▶ [Data shown]

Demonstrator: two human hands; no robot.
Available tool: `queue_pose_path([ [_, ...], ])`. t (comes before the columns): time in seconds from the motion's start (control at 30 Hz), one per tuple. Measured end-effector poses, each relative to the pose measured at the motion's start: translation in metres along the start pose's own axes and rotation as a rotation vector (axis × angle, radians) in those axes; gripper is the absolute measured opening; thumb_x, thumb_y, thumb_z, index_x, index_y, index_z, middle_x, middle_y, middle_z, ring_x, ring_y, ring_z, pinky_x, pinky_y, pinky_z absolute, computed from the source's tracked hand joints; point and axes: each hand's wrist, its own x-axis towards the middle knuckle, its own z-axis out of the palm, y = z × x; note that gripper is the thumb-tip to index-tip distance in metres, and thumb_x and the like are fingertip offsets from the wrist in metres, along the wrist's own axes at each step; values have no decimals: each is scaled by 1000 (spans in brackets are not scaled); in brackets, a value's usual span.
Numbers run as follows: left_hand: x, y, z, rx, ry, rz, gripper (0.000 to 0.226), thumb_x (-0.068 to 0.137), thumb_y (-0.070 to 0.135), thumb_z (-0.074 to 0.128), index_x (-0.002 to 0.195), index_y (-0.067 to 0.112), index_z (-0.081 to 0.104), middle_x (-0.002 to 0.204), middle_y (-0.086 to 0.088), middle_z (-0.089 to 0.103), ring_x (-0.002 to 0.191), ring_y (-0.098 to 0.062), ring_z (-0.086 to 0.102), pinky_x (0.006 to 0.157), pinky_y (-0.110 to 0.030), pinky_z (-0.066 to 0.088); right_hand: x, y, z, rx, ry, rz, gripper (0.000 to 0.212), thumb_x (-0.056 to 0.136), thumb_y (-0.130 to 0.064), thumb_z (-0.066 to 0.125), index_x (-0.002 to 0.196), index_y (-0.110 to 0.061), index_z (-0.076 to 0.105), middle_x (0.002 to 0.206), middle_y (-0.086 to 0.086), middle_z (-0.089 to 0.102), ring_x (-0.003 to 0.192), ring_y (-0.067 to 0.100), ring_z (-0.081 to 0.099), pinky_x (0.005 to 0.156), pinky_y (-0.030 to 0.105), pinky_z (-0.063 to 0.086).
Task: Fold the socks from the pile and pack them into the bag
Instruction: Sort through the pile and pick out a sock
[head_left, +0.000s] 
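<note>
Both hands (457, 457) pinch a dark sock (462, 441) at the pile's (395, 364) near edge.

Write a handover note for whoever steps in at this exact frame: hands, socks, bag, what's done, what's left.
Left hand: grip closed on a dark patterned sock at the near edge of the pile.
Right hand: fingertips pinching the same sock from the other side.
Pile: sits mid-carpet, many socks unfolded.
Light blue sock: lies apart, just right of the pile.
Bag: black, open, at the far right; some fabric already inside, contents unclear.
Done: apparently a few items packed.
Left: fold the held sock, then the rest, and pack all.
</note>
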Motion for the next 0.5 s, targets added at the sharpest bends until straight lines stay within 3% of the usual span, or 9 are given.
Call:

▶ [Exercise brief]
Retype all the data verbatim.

▶ [Solution to this problem]
Demonstrator: two human hands; no robot.
Available tool: `queue_pose_path([ [_, ...], ])`. t (comes before the columns): time in seconds from the motion's start (control at 30 Hz), one per tuple. Measured end-effector poses, each relative to the pose measured at the motion's start: translation in metres along the start pose's own axes and rotation as a rotation vector (axis × angle, radians) in those axes; gripper is the absolute measured opening; thumb_x, thumb_y, thumb_z, index_x, index_y, index_z, middle_x, middle_y, middle_z, ring_x, ring_y, ring_z, pinky_x, pinky_y, pinky_z absolute, computed from the source's tracked hand joints; point and axes: each hand's wrist, its own x-axis towards the middle knuckle, its own z-axis out of the palm, y = z × x; note that gripper is the thumb-tip to index-tip distance in metres, and thumb_x and the like are fingertip offsets from the wrist in metres, along the wrist's own axes at each step; values have no decimals: each is scaled by 1000 (spans in brackets are not scaled); in brackets, a value's usual span.
Numbers run as follows: left_hand: x, y, z, rx, ry, rz, gripper (0.000 to 0.226), thumb_x (-0.068 to 0.137), thumb_y (-0.070 to 0.135), thumb_z (-0.074 to 0.128), index_x (-0.002 to 0.195), index_y (-0.067 to 0.112), index_z (-0.081 to 0.104), middle_x (-0.002 to 0.204), middle_y (-0.086 to 0.088), middle_z (-0.089 to 0.103), ring_x (-0.002 to 0.191), ring_y (-0.098 to 0.062), ring_z (-0.086 to 0.102), pinky_x (0.006 to 0.157), pinky_y (-0.110 to 0.030), pinky_z (-0.066 to 0.088); right_hand: x, y, z, rx, ry, rz, gripper (0.000 to 0.212), thumb_x (-0.056 to 0.136), thumb_y (-0.130 to 0.064), thumb_z (-0.066 to 0.125), index_x (-0.002 to 0.196), index_y (-0.110 to 0.061), index_z (-0.076 to 0.105), middle_x (0.002 to 0.206), middle_y (-0.086 to 0.086), middle_z (-0.089 to 0.102), ring_x (-0.003 to 0.192), ring_y (-0.067 to 0.100), ring_z (-0.081 to 0.099), pinky_x (0.005 to 0.156), pinky_y (-0.030 to 0.105), pinky_z (-0.063 to 0.086).
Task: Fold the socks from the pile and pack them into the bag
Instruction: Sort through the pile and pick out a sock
[head_left, +0.000s] 
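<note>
Both hands (457, 457) pinch a dark sock (462, 441) at the pile's (395, 364) near edge.

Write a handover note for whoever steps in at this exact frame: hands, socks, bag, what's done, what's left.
Left hand: grip closed on a dark patterned sock at the near edge of the pile.
Right hand: fingertips pinching the same sock from the other side.
Pile: sits mid-carpet, many socks unfolded.
Light blue sock: lies apart, just right of the pile.
Bag: black, open, at the far right; some fabric already inside, contents unclear.
Done: apparently a few items packed.
Left: fold the held sock, then the rest, and pack all.
</note>
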Motion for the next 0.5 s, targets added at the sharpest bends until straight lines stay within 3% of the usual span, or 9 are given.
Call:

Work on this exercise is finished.